George W. Bush'un okyanus ötesinden başlattığı 'Büyük Haçlı Yürüyüşü'nün Türkiye ölçeğindeki son aşaması Yeni Anayasa çalışmalarıdır.

Zira Ankara Başkentli sosyal bir hukuk devleti olan Türkiye Cumhuriyeti'nin varlığını tartışmaya açık hale getiren, üniter – ulus yapılanmasını ortadan kaldıran yeni Anayasa çalışmaları, gerici ve bölücü ittifakının bir sonucu olması hasebiyle de bilinen anlamıyla da tam bir dayatmacadır.

Birinci Cihan Paylaşım Savaşımının tozu dumanı içinde emperyalizmin topyekün askeri cebriyle Anadolu'ya çekilen Osmanlı manzarasına mukabil, kendi milli coğrafyasında dahi yaşama hakkı elinden alınmış bir milletin yeniden milletleşme serüveninin adı 'Milli Kurtuluş Savaşı' olmuştu.

Savaşın galibi ve yeni devletin kurucu asli unsuru olan Türklerin toplumsal bir mutabakatla oluşturduğu Anayasa, Milli ve tekil devleti vazgeçilmez siyasal zorunluluk olarak işaret ederken, günümüz koşullarında baştan ayağa yeni bir Anayasa yazılımına ihtiyaç yokken, Atlantik ittifakının emir ve telkinleriyle silbaştan yeni bir Anayasal yazılıma ihtiyaç duyulması Emperyalizmin ve işbirlikçiliğin emir-komuta merkezi tasarrufunun bir sonucudur.

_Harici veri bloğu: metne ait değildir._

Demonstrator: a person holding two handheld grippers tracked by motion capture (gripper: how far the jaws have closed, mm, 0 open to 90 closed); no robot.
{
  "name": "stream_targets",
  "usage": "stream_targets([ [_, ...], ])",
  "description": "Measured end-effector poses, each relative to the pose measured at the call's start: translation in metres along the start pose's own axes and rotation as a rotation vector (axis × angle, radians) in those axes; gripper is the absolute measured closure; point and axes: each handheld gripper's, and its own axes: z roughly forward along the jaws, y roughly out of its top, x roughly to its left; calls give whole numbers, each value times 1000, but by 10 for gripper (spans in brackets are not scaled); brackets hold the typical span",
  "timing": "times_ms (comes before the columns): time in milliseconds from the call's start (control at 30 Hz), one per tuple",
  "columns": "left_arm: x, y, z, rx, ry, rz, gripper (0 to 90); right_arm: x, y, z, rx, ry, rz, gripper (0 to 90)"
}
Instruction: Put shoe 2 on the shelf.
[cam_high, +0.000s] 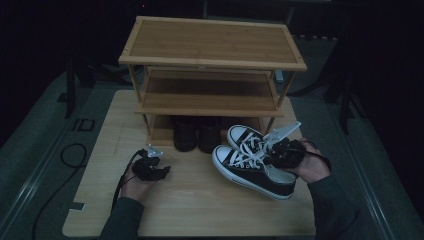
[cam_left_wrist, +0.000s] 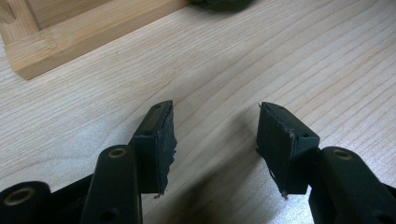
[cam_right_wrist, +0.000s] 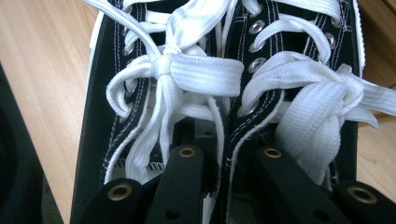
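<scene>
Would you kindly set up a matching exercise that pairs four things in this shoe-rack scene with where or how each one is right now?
Things:
1. left gripper
2. right gripper
3. dark boots
4. top shelf

States:
A. standing on the rack's bottom level
B. bare, nothing on it
C. jaws open over the table, nothing between them
D. closed on the inner sides of the black sneakers

Pairs: 1-C, 2-D, 3-A, 4-B

Two black sneakers side by side, white laces tied in bows, right gripper closed on their inner edges, wooden table underneath
</scene>
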Motion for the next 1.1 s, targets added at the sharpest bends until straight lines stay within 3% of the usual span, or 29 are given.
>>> stream_targets([
  [467,0,0,0,1,-1,-1,472,4,29,-19,-35,45,-71,853],
  [600,0,0,0,-1,0,0,472,8,39,-22,-33,40,-104,852],
  [867,0,0,0,-1,-1,0,472,15,57,-30,-58,76,-165,852],
  [1100,0,0,0,-1,-1,1,472,10,76,-36,-89,83,-164,851],
])
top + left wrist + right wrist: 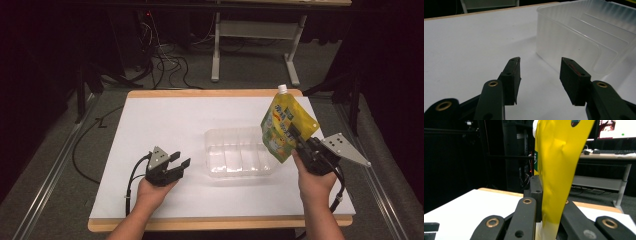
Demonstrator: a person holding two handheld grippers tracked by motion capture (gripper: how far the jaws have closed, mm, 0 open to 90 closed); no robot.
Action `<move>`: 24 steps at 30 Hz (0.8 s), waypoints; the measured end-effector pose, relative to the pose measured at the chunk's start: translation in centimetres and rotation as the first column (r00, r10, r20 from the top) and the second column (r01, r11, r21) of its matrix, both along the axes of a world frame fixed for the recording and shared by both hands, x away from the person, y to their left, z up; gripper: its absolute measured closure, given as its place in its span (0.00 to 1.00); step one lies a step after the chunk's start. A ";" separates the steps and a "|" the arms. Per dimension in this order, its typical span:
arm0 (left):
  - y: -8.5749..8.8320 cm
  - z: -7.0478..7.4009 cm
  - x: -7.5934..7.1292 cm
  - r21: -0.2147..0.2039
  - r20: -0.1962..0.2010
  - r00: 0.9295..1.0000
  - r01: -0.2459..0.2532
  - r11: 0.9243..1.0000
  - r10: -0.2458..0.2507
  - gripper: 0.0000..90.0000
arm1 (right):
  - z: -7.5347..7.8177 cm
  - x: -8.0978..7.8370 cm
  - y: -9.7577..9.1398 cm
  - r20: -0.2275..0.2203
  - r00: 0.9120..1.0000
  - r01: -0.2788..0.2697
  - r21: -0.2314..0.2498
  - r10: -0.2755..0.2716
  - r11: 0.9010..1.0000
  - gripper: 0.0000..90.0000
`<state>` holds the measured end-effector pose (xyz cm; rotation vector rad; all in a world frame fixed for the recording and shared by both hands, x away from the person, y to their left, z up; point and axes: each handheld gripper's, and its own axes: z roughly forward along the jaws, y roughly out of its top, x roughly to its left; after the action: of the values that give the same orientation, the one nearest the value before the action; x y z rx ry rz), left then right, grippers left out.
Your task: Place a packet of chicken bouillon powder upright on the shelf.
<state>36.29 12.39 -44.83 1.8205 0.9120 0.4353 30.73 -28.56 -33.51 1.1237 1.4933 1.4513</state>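
A white table (165,130) takes up the middle of the high view. Just right of centre on it sits a clear plastic tray (240,152) with ribbed dividers and nothing in it; the left gripper view has the tray (584,37) at its upper right.

At the right of the high view, a yellow spouted drink pouch (286,125) hangs in the air over the tray's right end, tilted, its white cap uppermost. The right gripper (299,136) has its jaws closed on the pouch's lower part; in the right gripper view the yellow film (556,170) rises between the two black jaws, pinched flat.

At the lower left of the high view, the left gripper (179,162) rests on the table beside the tray, jaws parted and holding nothing.

The step in hand appears to be carrying the pouch to the tray. The next move likely calls for lowering it into a compartment and laying it flat before the jaws let go.
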 end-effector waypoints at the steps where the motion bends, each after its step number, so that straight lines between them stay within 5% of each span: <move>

Devleti zayıflatmayı, tali unsurları güçlendirmeyi, Merkezi otoriteyi ortadan kaldırarak eyaletleşmenin önünü açmayı, millilik esasından vazgeçerek milleti ortadan kaldırmayı amaçlayan bu gerici ve bölücü yazılım süreci, Türk Milletinin milli iradesini temsil etmiyor.

Dolayısıyla meşruiyeti dahi tartışma konusu olan bir hükümetin Washington-Brüksel merkezli telkinlerle vücuda getirmeye çalıştığı bu Anayasa Türk Milleti açısından yok hükmündedir.

Hayata uygulama şansı olmayan kimi ütopik fikirlerin Anayasayı ideolojik olarak kuşatmasına zemin hazırlanması yasal değildir.

Gayri yasal zeminlerde güya 'toplumsal mutabakat' aldatmacasıyla süslenmiş bu yazılım çalışmaları, yüce Türk Milletinin ihtiyaçlarını karşılamaktan çok, Büyük Ortadoğu Projesi (BOP)'un ihtiyaçlarını karşılamaya yöneliktir.

Yaklaşık bir asır sonra yeni bir emperyalist çullanışla karşı karşıya gelen Türk Milleti kanı ve canı pahasına, her türlü dahili ve harici saldırı ve ihanete karşın, kurmayı ve kurtarmayı başardığı milli coğrafyasında, Şeyh Sait ve Derviş Mehmet artıklarının, Emperyalist-Haçlı birliğiyle taçlandırılmış bu karşı ittifakıyla yeni bir yol ayrımına zorlanmaktadır.

Türk Milleti ya Türkten gayri herkese hizmet eden bu Anayasaya karşı duracak ve Milli varlığını muhafaza edecek, yada vatanını, devletini ve mevcudiyetini dahili ve harici düşman unsurların merhametine terk edecektir.

Bu Anayasaya sessiz kalmanın da, savunma reflekslerini ortadan kaldırarak düşmandan merhamet dilenmenin de sonu ölümdür.

Washington-Brüksel Anayasasına da, yeni şeytan oyunlarına da dur denmelidir.